Given the listing below, reproduce all of it exactly.

-- Opening Marker --

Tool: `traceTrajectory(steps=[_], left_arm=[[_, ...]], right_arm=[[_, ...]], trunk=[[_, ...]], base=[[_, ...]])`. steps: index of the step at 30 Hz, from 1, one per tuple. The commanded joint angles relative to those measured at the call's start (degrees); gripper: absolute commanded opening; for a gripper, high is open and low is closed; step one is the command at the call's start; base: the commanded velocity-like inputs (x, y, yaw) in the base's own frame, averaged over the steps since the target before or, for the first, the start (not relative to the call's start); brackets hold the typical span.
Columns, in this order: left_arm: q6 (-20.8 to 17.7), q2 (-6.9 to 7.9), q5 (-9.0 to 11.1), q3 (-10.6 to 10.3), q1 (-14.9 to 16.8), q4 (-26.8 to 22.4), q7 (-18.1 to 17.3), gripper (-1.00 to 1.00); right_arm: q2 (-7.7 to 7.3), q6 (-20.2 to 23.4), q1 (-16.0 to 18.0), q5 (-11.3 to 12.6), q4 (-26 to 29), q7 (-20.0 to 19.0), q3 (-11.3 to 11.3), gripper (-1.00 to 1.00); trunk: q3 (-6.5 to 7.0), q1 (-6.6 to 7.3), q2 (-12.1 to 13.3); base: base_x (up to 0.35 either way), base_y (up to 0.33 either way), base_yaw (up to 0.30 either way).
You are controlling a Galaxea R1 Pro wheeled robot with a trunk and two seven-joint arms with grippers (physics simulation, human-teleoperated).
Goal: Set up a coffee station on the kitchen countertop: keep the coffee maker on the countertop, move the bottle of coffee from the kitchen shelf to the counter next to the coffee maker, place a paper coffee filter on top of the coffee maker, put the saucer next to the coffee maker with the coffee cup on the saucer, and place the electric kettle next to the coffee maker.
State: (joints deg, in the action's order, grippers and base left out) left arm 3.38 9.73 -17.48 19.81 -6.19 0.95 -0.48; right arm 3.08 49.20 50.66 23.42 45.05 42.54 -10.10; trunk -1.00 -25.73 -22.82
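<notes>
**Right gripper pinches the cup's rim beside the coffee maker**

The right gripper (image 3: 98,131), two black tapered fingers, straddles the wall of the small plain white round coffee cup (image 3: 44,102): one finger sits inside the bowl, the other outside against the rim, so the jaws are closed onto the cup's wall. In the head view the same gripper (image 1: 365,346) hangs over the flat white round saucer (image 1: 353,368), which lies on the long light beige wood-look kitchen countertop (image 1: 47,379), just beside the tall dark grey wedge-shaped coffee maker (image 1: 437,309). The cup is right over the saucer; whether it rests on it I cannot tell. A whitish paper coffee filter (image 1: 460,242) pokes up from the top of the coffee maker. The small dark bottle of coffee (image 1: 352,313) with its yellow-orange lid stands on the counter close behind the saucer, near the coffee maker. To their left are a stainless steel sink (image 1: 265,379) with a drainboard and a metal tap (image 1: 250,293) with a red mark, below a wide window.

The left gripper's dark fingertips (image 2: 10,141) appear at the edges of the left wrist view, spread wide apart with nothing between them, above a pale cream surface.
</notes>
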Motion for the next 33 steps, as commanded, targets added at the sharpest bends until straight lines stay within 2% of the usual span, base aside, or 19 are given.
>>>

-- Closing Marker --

▶ _The answer_:
Tool: `traceTrajectory(steps=[_], left_arm=[[_, ...]], right_arm=[[_, ...]], trunk=[[_, ...]], base=[[_, ...]])`. steps: index of the step at 30 Hz, from 1, one per tuple. The commanded joint angles relative to those measured at the call's start (degrees); gripper: absolute commanded opening; for a gripper, high is open and low is closed; step one is the command at the call's start; base: the commanded velocity-like inputs (x, y, yaw) in the base's own frame, averaged over the steps since the target before or, for the first, the start (not relative to the call's start); brackets hold the typical span.
Columns, in this order: left_arm: q6 (-20.8 to 17.7), q2 (-6.9 to 7.9), q5 (-9.0 to 11.1), q3 (-10.6 to 10.3), q1 (-14.9 to 16.8), q4 (-26.8 to 22.4), q7 (-18.1 to 17.3), gripper (-1.00 to 1.00); right_arm: q2 (-7.7 to 7.3), q6 (-20.2 to 23.4), q1 (-16.0 to 18.0), q5 (-11.3 to 12.6), q4 (-26 to 29), q7 (-20.0 to 19.0), q3 (-11.3 to 11.3), gripper (-1.00 to 1.00); trunk: q3 (-6.5 to 7.0), q1 (-6.6 to 7.3), q2 (-12.1 to 13.3); base: base_x (up to 0.35 either way), base_y (up to 0.33 either way), base_yaw (up to 0.30 either way).
You are controlling a Galaxea R1 Pro wheeled robot with a trunk and two seven-joint arms with grippers (physics simulation, human-teleoperated).
Goal: Set up a coffee station on the kitchen countertop: keep the coffee maker on the countertop, move the bottle of coffee from the kitchen shelf to the counter next to the coffee maker, place a paper coffee filter on top of the coffee maker, put the saucer next to the coffee maker with the coffee cup on the saucer, and place the electric kettle next to the coffee maker.
State: (joints deg, in the action's order, grippers and base left out) left arm 3.38 9.73 -17.48 19.81 -6.19 0.95 -0.48; right arm 3.08 49.20 50.66 23.42 45.05 42.54 -10.10; trunk -1.00 -25.73 -22.82
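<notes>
**Right gripper pinches the cup's rim beside the coffee maker**

The right gripper (image 3: 98,131), two black tapered fingers, straddles the wall of the small plain white round coffee cup (image 3: 44,102): one finger sits inside the bowl, the other outside against the rim, so the jaws are closed onto the cup's wall. In the head view the same gripper (image 1: 365,346) hangs over the flat white round saucer (image 1: 353,368), which lies on the long light beige wood-look kitchen countertop (image 1: 47,379), just beside the tall dark grey wedge-shaped coffee maker (image 1: 437,309). The cup is right over the saucer; whether it rests on it I cannot tell. A whitish paper coffee filter (image 1: 460,242) pokes up from the top of the coffee maker. The small dark bottle of coffee (image 1: 352,313) with its yellow-orange lid stands on the counter close behind the saucer, near the coffee maker. To their left are a stainless steel sink (image 1: 265,379) with a drainboard and a metal tap (image 1: 250,293) with a red mark, below a wide window.

The left gripper's dark fingertips (image 2: 10,141) appear at the edges of the left wrist view, spread wide apart with nothing between them, above a pale cream surface.
</notes>
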Motion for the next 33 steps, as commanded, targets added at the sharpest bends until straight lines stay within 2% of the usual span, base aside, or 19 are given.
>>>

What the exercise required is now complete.